It's important to note that, in this style, each package should contain all items related to a feature (and only that feature). In particular, the package may contain files other than Java source code. In package-by-feature, the ideal is to pass the deletion test: you should be able to delete a feature by deleting a single directory, without leaving behind any cruft.

The benefits of this style over package-by-layer are compelling:

  • Packages have much higher cohesion and modularity. Coupling between packages is minimized.

  • Code is much more self-documenting. The reader gets a general idea of what features are included just by reading the package names. In Code Complete, Steve McConnell refers to self-documenting code as "the Holy Grail of legibility."

  • The design still honors the idea of separation of layers, simply by using separate classes within each feature.

  • Related items are in the same place. There is no need to navigate around the source tree to edit closely related items.

  • Items are package-private by default, as they should be. If an item needs to be visible from another package, then it's changed to public. (Note that changing a class to public does not mean that all of its members should be made public as well; there can be a mixture of public and package-private members in the same class.)

  • Deleting a feature is often as simple as deleting a single item: a directory.

  • There are fewer items in each package, and the overall package structure evolves more naturally. For example, if a package gets too large, then it can be refactored as desired into two or more new packages. The alternative package-by-layer style, however, does not scale or evolve in this way at all: its packages contain an arbitrarily large number of classes, and you cannot easily refactor the package structure.

Some frameworks promote a package-by-layer style with conventional package names as a purported advantage: because conventional package names are used, programmers always know where to navigate to find items. But why force them to navigate at all? With the alternative package-by-feature style, such tedious navigation is usually not needed, so it entirely transcends the need for any such naming convention.

"The single most important factor that distinguishes a well-designed module from a poorly designed one is the degree to which the module hides its internal data and other implementation details from other modules."
-- Joshua Bloch, Effective Java

JavaBeans: Why use them when immutables will do?

Immutable objects are objects that do not change state (their data, in other words) after construction. Martin Odersky, the principal creator of Scala, has recently praised the qualities of immutables. In Effective Java, Joshua Bloch makes a very convincing case in favor of strongly preferring immutable objects. To summarize Bloch's points, immutables:

  • Are simple
  • Are thread-safe, and require no synchronization
  • Can be shared freely
  • Never need to be defensively copied
  • Never need a copy constructor, or a clone() method
  • Make good building blocks for other classes
  • Make good Map keys and Set elements
  • Have failure atomicity -- that is, they cannot be left in an invalid state when an error occurs

"Classes should be immutable unless there is a very good reason for making them mutable," says Bloch. But his advice seems to have been largely ignored. In place of immutable objects, most applications use JavaBeans (or something similar) instead. JavaBean objects are significantly more complex than immutables. Their complexity arises from their large state space. In a rough sense, you might think of a JavaBean as the diametric opposite of an immutable object: it allows maximal mutability.
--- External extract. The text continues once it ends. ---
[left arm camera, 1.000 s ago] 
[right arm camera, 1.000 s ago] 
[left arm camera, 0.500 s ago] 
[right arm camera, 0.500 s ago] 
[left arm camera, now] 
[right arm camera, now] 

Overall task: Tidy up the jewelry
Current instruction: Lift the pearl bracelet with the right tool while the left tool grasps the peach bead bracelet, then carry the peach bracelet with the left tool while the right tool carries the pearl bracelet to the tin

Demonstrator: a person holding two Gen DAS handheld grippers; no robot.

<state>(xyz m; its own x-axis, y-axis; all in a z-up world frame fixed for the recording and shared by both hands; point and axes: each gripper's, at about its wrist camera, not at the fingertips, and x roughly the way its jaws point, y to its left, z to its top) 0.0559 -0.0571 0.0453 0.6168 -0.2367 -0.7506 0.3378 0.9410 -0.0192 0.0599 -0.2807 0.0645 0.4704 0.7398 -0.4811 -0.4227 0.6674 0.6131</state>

It's common to use JavaBeans to model database records. Is that an appropriate design? Think of it this way: if you were modeling a row from a database ResultSet, without any preconceptions or framework constraints whatsoever, what would your design be like? Would it be similar to a JavaBean, or would it be significantly different?

I think it would be enormously different:

  • It would likely not include a no-argument constructor, as such constructors carry no data. Does it make sense to model a database ResultSet by creating objects that by design can carry no data, even temporarily? Does a no-argument constructor suggest itself naturally to the mind for this domain? No, it doesn't. (It's true that data is often optional, but how often are all columns in a ResultSet optional?)

  • It would likely not have anything to say about events and listeners.

  • It would likely not force you to use mutable objects. In Web applications in particular, model objects often exist only for the duration of a single request. Such objects aren't long-lived, and don't need to change state in response to user actions.

  • It would likely define a data validation mechanism. Such validation is one of the most important features of database apps, and should be supported directly in the model. (Remember the first thing you learned about objects: an object encapsulates both data and operations on the data. In this case, the operations are the validations.)

  • The validation mechanism would allow for reporting errors to the end user.

The JavaBeans specification was created for a very particular problem domain: that of manipulating graphical widgets at design time. The specification makes absolutely no mention of databases, because it was not created with databases in mind. As a result, it's not surprising that JavaBeans aren't a very natural choice for the problem of modeling database records.

From a practical perspective, many widely-used frameworks require application programmers to use JavaBeans (or something similar) to model database records. This is deeply unfortunate, because it doesn't allow programmers to take advantage of the many positive qualities of immutable objects.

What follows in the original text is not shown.